▶ **AIM OF THE TASK**
How many lines in the data that follows contain the word "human"? Only that number is needed.

•••

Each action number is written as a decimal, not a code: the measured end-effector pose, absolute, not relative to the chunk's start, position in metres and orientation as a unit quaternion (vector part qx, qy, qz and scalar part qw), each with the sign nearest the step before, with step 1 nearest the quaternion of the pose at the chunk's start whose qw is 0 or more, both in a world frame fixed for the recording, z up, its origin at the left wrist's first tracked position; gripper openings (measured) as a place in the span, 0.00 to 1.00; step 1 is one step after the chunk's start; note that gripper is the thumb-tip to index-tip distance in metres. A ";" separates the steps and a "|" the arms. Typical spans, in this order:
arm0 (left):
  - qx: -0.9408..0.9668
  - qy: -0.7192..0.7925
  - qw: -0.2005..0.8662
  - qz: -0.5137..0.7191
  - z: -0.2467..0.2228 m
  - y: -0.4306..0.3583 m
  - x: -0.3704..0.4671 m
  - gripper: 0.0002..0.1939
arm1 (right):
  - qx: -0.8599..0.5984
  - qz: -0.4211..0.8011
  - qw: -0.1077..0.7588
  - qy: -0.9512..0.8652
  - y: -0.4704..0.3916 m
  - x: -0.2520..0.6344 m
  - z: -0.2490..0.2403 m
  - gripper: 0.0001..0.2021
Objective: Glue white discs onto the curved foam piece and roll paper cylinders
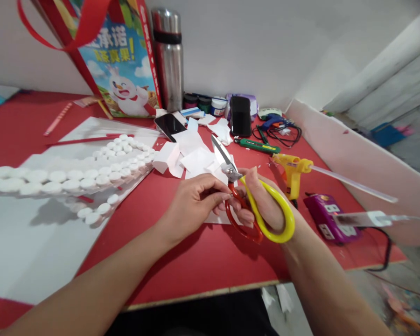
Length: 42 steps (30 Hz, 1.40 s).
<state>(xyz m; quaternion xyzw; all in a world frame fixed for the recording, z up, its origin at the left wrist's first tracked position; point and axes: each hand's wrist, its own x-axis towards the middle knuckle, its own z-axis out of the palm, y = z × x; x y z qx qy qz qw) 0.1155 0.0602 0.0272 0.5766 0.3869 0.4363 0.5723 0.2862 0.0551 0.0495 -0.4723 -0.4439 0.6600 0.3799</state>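
Observation:
A pair of scissors point(231, 172) with one yellow and one red handle is in my right hand point(266, 198). The thumb passes through the yellow loop, and the blades point up and away. My left hand point(199, 198) is pinched close beside the red handle, its fingertips meeting those of my right hand. What sits between the fingertips is too small to make out. White paper pieces point(198, 158) lie just beyond both hands on the red table point(203, 266).
Left, a structure of white discs point(80, 179) rests on white sheets. Behind stand a gift bag point(126, 70), a steel flask point(168, 60) and phones point(240, 116). At right are a yellow glue gun point(292, 170), a green cutter point(257, 145) and a purple box point(331, 219).

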 end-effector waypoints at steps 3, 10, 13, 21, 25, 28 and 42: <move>0.562 0.403 0.598 0.404 0.027 0.063 0.114 0.04 | -0.472 0.663 0.374 -0.445 0.056 0.287 0.050 0.25; 0.581 0.386 0.626 0.350 0.026 0.067 0.113 0.05 | -0.485 0.652 0.367 -0.453 0.051 0.286 0.049 0.25; 0.498 0.366 0.695 0.368 0.022 0.067 0.114 0.07 | -0.487 0.646 0.375 -0.453 0.052 0.286 0.051 0.26; 0.295 0.303 0.805 0.417 0.020 0.073 0.111 0.10 | -0.697 0.285 0.279 -0.596 0.077 0.312 0.044 0.34; 0.280 0.308 0.801 0.431 0.018 0.075 0.110 0.06 | -0.758 0.077 0.093 -0.641 0.087 0.309 0.041 0.25; 0.298 0.304 0.796 0.432 0.016 0.076 0.110 0.08 | -0.761 0.030 0.003 -0.648 0.086 0.300 0.042 0.19; 0.236 0.304 0.811 0.441 0.023 0.078 0.107 0.18 | -0.528 0.037 0.298 -0.795 0.040 0.280 0.071 0.13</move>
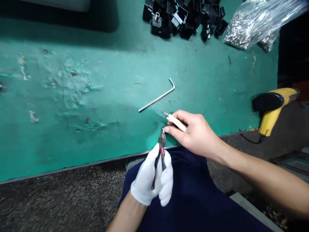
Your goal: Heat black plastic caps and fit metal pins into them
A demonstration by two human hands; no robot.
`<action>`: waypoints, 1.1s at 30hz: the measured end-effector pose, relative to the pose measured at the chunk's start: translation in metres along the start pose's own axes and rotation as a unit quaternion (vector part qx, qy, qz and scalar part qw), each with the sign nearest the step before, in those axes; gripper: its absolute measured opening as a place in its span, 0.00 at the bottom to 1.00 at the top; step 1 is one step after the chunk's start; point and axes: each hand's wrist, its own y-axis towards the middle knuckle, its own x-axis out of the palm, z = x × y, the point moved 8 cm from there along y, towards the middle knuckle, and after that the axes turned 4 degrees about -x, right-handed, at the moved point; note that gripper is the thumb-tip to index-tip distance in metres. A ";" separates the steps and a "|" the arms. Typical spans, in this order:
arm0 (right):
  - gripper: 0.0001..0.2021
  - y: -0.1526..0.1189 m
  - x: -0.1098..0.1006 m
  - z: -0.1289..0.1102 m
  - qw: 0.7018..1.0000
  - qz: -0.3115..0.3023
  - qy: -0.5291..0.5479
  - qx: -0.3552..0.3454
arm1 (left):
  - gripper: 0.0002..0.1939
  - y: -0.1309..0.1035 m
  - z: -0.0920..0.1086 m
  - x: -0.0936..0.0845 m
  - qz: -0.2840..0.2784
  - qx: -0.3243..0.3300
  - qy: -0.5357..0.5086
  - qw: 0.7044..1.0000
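My left hand, in a white glove, is closed around the dark handles of a pair of pliers with red marks. A small metal piece shows at the tip of the jaws. Bare, my right hand grips a cream-handled tool with a thin pointed metal tip, a deburring tool by its look. Its thumb tip lies close by the plier jaws; whether they touch I cannot tell. Just beyond both hands, a silver hex key lies on the green bench top.
Black brackets with metal fittings are heaped at the far side. To their right lies a clear plastic bag of small metal parts. A yellow heat gun hangs at the bench's right edge. A dark bin-like object stands far left.
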 end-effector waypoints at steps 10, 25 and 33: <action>0.01 0.000 0.002 0.004 0.999 -0.044 0.023 0.016 | 0.34 -0.004 -0.008 -0.010 0.001 -0.063 -0.029 0.998; 0.04 -0.001 0.002 0.005 0.991 -0.086 0.105 -0.009 | 0.32 -0.011 -0.007 0.003 -0.031 -0.071 -0.063 0.995; 0.02 -0.002 0.004 0.004 0.984 -0.093 0.150 0.010 | 0.31 -0.011 -0.012 0.008 -0.050 -0.079 -0.056 0.994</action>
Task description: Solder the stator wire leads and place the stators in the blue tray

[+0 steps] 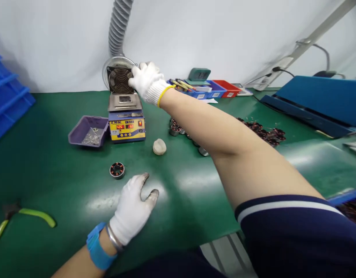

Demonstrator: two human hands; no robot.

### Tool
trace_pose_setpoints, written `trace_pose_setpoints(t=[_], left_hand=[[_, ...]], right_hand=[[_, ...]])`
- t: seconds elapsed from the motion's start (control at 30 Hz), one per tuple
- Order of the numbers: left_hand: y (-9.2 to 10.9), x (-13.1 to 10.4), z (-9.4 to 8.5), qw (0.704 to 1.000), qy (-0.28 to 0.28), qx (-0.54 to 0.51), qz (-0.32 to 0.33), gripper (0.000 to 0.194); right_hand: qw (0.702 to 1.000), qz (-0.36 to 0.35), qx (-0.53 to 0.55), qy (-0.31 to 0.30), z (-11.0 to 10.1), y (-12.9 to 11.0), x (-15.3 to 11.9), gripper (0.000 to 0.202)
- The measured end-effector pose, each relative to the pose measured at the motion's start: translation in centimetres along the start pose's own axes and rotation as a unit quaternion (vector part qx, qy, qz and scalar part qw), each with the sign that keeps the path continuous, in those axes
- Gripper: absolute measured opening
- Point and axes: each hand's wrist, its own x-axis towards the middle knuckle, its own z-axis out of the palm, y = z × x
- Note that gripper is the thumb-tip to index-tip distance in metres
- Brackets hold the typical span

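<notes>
My right hand (146, 80), in a white knit glove, is stretched out to the black fan (120, 80) at the back, its bent fingers closed at the fan's right edge. Below the fan is a blue solder pot with a yellow panel (127, 129) and lit red digits. My left hand (134, 204), gloved with darkened fingertips, is held low over the green table (178, 216), thumb and finger apart and nothing between them. Beyond it lies a round motor stator with copper windings (117, 170). A small whitish round pot (159, 147) stands farther right.
A purple bin (89, 131) with small metal bits adjoins the solder pot. Green-handled pliers (36, 214) lie at left near blue crates (7, 96). More stators (267, 134) are heaped beyond my right arm. A grey duct (120, 27) rises behind the fan.
</notes>
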Motion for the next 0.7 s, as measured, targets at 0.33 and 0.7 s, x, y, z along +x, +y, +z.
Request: trace_pose_setpoints(t=[0.33, 0.7], left_hand=[[0.1, -0.3, 0.4, 0.996, -0.028, 0.079, -0.005, 0.058], [0.5, -0.1, -0.1, 0.991, -0.083, 0.101, -0.002, 0.061]], right_hand=[[0.986, -0.012, -0.142, -0.087, -0.5, -1.6, 1.8, 0.031], [0.981, 0.153, 0.088, -0.085, 1.9, -2.3, 4.0, 0.053]])
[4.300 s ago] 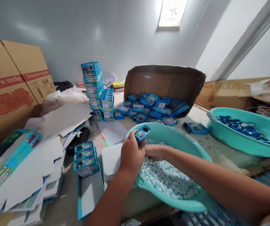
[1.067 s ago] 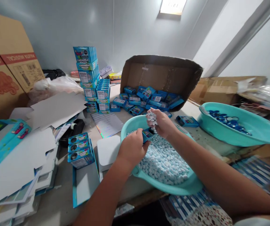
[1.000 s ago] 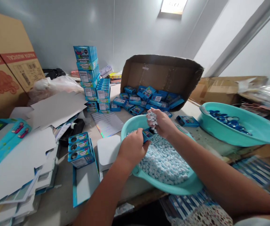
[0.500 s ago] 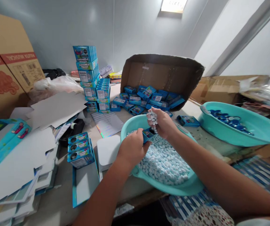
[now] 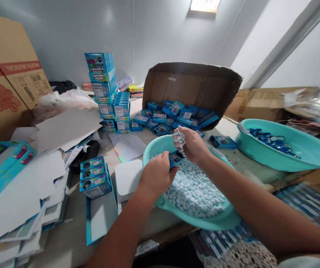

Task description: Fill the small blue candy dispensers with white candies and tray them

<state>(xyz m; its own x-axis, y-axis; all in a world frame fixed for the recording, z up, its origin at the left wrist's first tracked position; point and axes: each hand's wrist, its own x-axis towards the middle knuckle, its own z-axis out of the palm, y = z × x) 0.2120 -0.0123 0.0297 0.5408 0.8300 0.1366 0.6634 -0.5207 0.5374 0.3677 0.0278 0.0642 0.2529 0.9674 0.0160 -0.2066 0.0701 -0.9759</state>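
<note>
The left hand (image 5: 157, 174) grasped one blue tin (image 5: 173, 159) above the nearer basin (image 5: 201, 222), its opening facing the right hand (image 5: 195, 145). The right hand was curled around a clump of white pellets (image 5: 179, 140), too many to count, at the tin's mouth; more lay in the basin beneath. There were two basins on the table (image 5: 73, 242): the second basin (image 5: 268, 159), to the right, held overlapping blue caps (image 5: 278, 143) beyond a sure count. Three tins (image 5: 96, 184) stood in a row in one tray (image 5: 102, 216) at the left, and one lone tin (image 5: 223, 142) lay just beside the second basin. Behind, one tipped carton (image 5: 188, 82) held a jumbled heap of tins (image 5: 173, 117), partly hiding one another. Two stacks (image 5: 102, 89) rose left of it, one taller. In front of them lay one sheet (image 5: 128, 145); one white slab (image 5: 128, 176) sat between tray and nearer basin. The hands hid much of the held tin, and the right forearm (image 5: 240, 190) crossed the basin's rim. Loose cards (image 5: 23, 182) crowded the left.
</note>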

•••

▶ **RESPONSE AREA**
2